Many parts of the country are still haunted by the ghosts of a war that ended 61 years ago.
The threat posed by these weapons, particularly chemical ones, which were left by Japanese invaders, remains real and imminent.
This large amount of munitions has turned China into the world's largest stockpile of abandoned chemical weapons.
Official statistics show that Japan dumped at least 2 million tons of chemical weapons in about 40 sites in 15 provinces across the country, with a large proportion in the northeast.
On Wednesday, experts from the two countries started a four-day job to dig and collect abandoned chemical weapons. Thirty-one Japanese bombs, with seven confirmed to be chemical weapons, were recovered on Wednesday in Ning'an, northeast China's Heilongjiang Province.
In the past nine years, China and Japan have worked together on more than 60 occasions to investigate, evacuate, retrieve and pack dumped chemical weapons. As a result, 37,499 chemical weapons and 200 tons of contaminated objects have been collected. However, not a single item in these collections has been destroyed.
The unearthed weapons and the ones that remain buried somewhere in our land pose a big potential danger to our people and environment.
A total of 2,000 Chinese people have fallen victim to Japanese chemical weapons over the past decades.
The governments of the two countries signed a memorandum in 1999, in which Japan agreed to provide all necessary funds, equipment and personnel for the retrieval and destruction of all abandoned Japanese chemical weapons in China by 2007.
The deadline is short and difficult to meet.
Japan has so far been slow in clearing up the weapons buried or discarded by its troops after their defeat in 1945.
The abandoned Japanese weapons contained chemical agents, mostly mustard gas, as well as hydrogen cyanide, phosgene, arsenic and a blistering agent called lewisite.
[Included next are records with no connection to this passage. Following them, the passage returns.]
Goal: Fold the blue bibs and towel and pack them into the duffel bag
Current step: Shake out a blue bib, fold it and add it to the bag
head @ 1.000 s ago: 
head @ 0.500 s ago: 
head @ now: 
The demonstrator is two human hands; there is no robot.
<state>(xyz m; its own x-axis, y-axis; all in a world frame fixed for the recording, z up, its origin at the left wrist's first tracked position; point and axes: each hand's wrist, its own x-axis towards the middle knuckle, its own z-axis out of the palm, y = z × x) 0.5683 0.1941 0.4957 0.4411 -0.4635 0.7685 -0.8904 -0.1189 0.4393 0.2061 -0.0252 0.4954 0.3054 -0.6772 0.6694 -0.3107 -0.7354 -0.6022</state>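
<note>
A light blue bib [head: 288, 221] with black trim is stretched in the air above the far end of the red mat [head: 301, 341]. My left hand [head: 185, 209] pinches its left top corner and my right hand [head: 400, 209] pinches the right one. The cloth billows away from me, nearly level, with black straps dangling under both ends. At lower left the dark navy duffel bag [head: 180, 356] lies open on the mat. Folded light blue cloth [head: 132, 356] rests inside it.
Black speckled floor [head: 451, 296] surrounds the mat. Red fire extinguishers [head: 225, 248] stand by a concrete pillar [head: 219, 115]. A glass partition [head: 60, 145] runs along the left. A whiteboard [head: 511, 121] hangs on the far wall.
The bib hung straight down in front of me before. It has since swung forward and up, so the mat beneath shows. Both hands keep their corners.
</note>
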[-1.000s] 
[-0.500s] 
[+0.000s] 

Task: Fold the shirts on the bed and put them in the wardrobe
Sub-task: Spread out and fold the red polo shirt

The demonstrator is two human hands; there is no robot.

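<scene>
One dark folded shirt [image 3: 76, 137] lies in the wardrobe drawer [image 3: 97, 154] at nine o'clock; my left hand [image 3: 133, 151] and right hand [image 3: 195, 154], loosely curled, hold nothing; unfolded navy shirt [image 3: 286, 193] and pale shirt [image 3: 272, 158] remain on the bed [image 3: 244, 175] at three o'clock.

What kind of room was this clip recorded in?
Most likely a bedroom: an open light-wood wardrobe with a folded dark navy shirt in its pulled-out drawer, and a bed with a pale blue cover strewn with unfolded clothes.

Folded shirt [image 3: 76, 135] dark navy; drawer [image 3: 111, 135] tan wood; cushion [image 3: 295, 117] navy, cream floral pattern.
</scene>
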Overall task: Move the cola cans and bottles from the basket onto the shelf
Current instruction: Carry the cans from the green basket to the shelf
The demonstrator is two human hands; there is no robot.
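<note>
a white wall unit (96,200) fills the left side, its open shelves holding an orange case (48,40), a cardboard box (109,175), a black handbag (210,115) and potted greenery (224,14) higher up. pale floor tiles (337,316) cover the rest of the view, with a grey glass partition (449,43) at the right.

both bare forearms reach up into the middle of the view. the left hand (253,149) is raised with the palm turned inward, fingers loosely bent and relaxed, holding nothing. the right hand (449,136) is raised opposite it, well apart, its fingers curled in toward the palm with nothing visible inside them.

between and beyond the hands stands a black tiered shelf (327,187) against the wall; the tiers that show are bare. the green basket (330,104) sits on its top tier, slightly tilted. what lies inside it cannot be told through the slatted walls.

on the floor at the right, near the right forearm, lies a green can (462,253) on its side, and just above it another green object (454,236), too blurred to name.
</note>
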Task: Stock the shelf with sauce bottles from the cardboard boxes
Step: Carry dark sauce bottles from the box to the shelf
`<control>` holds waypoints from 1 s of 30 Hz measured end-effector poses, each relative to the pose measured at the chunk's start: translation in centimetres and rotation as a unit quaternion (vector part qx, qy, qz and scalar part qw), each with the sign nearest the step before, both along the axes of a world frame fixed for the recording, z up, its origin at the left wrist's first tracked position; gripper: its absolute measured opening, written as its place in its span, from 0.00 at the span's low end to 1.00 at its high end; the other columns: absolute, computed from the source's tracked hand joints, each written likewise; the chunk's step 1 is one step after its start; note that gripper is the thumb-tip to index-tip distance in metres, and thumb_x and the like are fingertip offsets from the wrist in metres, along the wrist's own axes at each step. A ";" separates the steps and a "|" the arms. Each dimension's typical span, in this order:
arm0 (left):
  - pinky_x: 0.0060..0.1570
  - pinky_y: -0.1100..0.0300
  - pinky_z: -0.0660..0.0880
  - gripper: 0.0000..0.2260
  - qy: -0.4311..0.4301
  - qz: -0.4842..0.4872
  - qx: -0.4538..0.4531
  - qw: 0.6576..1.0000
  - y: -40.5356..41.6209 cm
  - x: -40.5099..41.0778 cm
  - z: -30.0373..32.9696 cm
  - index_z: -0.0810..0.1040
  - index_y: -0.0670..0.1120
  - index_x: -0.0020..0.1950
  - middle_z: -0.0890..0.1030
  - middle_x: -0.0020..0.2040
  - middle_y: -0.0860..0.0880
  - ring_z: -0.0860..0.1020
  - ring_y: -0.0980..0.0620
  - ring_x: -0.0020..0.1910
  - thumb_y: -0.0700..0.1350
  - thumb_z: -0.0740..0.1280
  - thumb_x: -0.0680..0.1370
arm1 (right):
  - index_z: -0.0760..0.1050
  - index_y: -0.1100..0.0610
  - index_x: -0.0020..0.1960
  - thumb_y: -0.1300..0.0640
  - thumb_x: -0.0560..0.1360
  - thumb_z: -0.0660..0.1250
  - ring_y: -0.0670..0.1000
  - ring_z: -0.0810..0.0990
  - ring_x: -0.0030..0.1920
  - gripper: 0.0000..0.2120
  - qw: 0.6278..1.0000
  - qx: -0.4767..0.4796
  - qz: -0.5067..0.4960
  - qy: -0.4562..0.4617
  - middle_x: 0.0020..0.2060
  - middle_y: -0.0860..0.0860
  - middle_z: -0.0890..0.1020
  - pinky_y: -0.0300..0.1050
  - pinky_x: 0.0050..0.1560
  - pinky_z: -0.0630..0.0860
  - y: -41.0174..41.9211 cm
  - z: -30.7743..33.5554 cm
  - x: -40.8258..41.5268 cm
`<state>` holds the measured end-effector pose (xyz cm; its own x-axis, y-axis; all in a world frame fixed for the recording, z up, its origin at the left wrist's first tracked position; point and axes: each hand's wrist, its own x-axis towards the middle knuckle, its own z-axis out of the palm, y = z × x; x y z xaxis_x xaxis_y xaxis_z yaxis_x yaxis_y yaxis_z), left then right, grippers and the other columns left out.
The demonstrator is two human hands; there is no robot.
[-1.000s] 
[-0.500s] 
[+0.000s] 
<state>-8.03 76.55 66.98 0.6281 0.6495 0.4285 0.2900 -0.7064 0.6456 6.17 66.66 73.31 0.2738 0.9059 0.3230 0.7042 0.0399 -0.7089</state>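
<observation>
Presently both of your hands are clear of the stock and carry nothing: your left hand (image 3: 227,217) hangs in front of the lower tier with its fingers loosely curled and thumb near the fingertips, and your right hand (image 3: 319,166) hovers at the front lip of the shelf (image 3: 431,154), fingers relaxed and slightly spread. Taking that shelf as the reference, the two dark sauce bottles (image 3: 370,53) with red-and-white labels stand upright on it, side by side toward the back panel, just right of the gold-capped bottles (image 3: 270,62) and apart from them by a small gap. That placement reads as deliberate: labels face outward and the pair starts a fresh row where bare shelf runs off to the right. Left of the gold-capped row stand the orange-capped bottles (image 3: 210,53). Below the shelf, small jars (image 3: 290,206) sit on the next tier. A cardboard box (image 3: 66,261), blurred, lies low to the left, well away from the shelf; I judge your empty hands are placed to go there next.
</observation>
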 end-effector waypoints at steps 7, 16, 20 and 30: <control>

All of these are poisonous agents.
It is Japan's responsibility to speed up the job of removing all the chemical weapons left in China so that our people and soil will be free from danger.
These abandoned weapons are a tangible reminder of Japanese aggression during World War II.
Clearing them up as soon as possible is Japan's responsibility and part of its soul-searching for the war against China.
The onus is on Japan to provide China adequate information on the weapons it dumped in our country.
A lack of information from Tokyo about where Japanese troops abandoned or buried their weapons has made it difficult to account for them.
If Japan does not want to be haunted by this ghost of history, it should completely destroy all these weapons as soon as possible.
Japan needs to match its promises with action.